Para se chegar ao “Fascismo Nunca Mais!”, é preciso manter as armas da crítica em ação.
*Marcos Silva é professor titular do Departamento de História da USP. Autor, entre outros livros, de Ensinar história no século XX: Em busca do tempo entendido (Papirus).
Referência
Julian Rodrigues & Fernando Sarti Ferreira (orgs.). Fascismo ontem e hoje. São Paulo, Fundação Perseu Abramo/Maria Antonia Edições, 2021, 160 págs.
Notas
[i] POULANTZAS, Nicos. Fascismo e ditadura. Tradução de Bethânia Negreiros Barroso. Florianópolis: Enunciado Publicações, 2021 (1ª ed.: 1972).
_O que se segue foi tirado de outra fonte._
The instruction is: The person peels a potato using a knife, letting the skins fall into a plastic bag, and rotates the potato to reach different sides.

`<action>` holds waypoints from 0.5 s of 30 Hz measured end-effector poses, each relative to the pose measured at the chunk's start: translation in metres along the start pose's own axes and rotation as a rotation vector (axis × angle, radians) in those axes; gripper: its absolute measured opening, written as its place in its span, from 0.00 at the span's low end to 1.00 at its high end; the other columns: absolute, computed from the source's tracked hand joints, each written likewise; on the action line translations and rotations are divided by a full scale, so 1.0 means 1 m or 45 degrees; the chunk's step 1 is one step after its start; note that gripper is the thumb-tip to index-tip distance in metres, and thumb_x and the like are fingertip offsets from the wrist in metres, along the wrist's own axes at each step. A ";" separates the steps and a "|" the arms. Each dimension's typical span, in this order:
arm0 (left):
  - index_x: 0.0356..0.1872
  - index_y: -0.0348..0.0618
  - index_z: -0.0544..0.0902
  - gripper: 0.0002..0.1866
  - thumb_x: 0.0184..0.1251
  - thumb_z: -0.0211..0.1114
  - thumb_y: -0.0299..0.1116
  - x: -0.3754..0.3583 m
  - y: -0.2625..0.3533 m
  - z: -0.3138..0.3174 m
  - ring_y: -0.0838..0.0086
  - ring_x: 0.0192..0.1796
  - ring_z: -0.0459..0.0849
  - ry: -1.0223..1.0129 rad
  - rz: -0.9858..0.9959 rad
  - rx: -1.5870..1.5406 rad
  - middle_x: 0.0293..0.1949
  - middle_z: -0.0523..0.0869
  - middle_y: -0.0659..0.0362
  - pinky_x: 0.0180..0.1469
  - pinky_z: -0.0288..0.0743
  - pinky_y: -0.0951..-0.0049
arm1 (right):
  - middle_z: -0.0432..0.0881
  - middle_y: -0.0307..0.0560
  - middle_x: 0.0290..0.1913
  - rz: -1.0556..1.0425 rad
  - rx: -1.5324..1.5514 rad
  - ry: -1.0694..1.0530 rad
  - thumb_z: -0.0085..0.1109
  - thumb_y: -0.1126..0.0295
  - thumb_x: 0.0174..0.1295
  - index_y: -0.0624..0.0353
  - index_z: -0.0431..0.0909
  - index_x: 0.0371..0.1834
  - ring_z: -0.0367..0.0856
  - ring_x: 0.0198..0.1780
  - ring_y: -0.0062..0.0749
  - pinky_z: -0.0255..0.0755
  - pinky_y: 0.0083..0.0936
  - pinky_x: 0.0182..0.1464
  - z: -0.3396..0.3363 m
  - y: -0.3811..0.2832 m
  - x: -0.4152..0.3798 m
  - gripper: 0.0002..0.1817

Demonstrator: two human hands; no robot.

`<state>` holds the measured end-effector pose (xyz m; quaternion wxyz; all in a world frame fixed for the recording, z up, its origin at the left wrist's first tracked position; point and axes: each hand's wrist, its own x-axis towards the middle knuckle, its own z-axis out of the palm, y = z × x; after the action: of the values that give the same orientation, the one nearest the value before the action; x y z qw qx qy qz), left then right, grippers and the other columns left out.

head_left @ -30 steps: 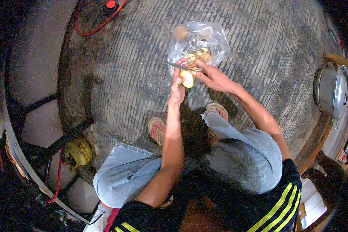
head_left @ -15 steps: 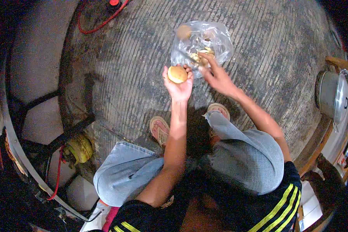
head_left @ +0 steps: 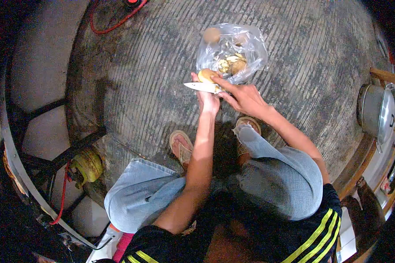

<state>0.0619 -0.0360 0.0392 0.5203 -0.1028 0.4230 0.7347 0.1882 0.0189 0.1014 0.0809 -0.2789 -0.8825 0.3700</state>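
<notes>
My left hand (head_left: 209,104) holds a partly peeled potato (head_left: 206,75), its pale cut side towards the left. In my right hand (head_left: 245,97) is a knife (head_left: 200,87), its blade pointing left across my left palm just below the potato. The fingers of my right hand reach onto the potato's right side. Just beyond both hands a clear plastic bag (head_left: 255,41) lies spread on the floor. Pale peelings (head_left: 226,64) and a brown potato (head_left: 238,67) are in it, and another round potato (head_left: 212,35) is at its upper left edge.
The floor (head_left: 153,79) is ribbed and stained. A lidded metal pot (head_left: 369,107) stands at the right beside a wooden edge. At the left are a greenish gas cylinder (head_left: 88,166), a red cord (head_left: 65,197) and dark metal bars. Sandalled feet (head_left: 181,146) are below my hands.
My right hand has come left and down from over the bag, bringing the knife against the potato. My left hand has moved slightly up and turned, tilting the potato.
</notes>
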 end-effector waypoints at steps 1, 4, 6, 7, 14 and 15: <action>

[ii] BENJAMIN, Walter. “Sobre o conceito de História”, in: Magia e Técnica, Arte e Política. Tradução de Sérgio Paulo Rouanet. São Paulo: Sérgio Paulo Rouanet. São Paulo: Brasiliense, 1985, pp 222/232) (Obras escolhidas – 1) (texto de 1940).
[iii] VESENTINI, Carlos A. e DE DECCA, Edgar. “A revolução do vencedor”. Contraponto. São Paulo: I (2): 60/69, nov 1976.
[iv] ARENDT, Hannah. Origens do Totalitarismo – Antisemitismo, Imperialismo, Totalitarismo. Tradução de Roberto Raposo. São Paulo: Companhia das Letras, 2012.
[v] É o caso da entrevista:
MOTA, Carlos Guilherme. “Os militares de prepararam para o País, os partidos não”. O Estado de São Paulo. São Paulo: 21 jan 2019.
[vi] ECO, Umberto. “O Fascismo eterno”, in: Cinco escritos morais. Tradução de Eliana Aguiar. Rio de Janeiro: Record, 2002.
BERNARDO, João. Labirintos do Fascismo. Porto: Afrontamento, 2003.
PAXTON, Robert. Anatomia do Fascismo. Tradução de Patrícia Zimbres e Paula Zimbres. São Paulo: Paz e Terra, 2008.